## [DIRECTIONS]
Give back, word for word, the lines in the listing below from the one holding "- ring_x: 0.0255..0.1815" down to the one holding "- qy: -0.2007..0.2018", both ends included.

## [INFORMATION SUPPLIED]
--- START ---

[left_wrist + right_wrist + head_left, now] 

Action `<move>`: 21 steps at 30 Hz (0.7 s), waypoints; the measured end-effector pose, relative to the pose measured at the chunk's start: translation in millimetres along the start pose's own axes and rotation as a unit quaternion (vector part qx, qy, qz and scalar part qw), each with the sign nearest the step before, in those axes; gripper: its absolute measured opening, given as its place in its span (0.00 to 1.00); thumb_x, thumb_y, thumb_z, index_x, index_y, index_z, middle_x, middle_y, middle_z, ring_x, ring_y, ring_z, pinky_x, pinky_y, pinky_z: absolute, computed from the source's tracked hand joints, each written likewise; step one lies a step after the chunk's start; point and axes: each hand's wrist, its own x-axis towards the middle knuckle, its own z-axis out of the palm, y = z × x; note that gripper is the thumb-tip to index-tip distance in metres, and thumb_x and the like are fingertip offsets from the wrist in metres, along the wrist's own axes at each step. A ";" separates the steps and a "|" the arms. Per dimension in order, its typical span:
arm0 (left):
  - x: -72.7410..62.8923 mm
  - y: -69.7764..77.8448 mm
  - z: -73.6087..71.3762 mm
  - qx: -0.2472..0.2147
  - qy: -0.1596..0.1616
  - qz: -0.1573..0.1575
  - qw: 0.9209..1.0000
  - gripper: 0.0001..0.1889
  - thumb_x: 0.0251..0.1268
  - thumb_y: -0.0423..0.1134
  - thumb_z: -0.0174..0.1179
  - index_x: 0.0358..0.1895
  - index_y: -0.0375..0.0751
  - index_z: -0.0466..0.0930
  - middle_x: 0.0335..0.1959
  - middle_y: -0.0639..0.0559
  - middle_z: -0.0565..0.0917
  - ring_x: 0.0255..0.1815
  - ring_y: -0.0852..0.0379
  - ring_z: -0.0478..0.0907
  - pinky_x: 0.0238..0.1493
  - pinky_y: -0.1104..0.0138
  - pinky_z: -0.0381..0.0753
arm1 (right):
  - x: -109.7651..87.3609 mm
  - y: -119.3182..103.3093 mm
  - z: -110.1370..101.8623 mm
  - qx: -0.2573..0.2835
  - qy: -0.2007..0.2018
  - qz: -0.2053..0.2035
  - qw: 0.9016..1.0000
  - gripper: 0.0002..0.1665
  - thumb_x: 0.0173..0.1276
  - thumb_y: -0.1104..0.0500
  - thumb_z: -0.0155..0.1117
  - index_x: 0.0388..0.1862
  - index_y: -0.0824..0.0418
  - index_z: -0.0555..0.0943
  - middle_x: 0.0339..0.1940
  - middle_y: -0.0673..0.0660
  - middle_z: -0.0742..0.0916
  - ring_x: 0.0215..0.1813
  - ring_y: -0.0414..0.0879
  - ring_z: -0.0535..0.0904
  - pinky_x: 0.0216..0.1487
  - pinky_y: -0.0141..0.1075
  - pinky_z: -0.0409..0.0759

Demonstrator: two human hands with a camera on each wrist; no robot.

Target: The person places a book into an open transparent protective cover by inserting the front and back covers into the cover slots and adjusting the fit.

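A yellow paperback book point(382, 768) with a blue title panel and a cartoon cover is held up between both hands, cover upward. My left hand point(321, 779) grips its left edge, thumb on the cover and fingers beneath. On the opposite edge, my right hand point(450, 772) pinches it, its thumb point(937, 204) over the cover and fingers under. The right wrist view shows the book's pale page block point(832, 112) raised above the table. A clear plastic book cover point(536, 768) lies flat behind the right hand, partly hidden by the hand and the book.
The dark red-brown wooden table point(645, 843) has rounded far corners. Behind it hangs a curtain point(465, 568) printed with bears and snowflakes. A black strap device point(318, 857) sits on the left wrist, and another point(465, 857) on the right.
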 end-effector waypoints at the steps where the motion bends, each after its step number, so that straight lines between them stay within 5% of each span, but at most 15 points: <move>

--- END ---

## [SOLUTION TO THIS EXERCISE]
  - ring_x: 0.0255..0.1815
  - ring_y: -0.0852..0.0379
  - ring_z: -0.0478..0.0907
  - pinky_x: 0.0238..0.1493
  - pinky_y: -0.1104..0.0138
  - pinky_z: -0.0381..0.0753
arm1 (right):
  - x: -109.7651..87.3609 mm
  - y: -119.3182..103.3093 mm
  - z: -110.1370..101.8623 mm
  - qx: -0.2573..0.2835
  - qy: -0.2007..0.2018

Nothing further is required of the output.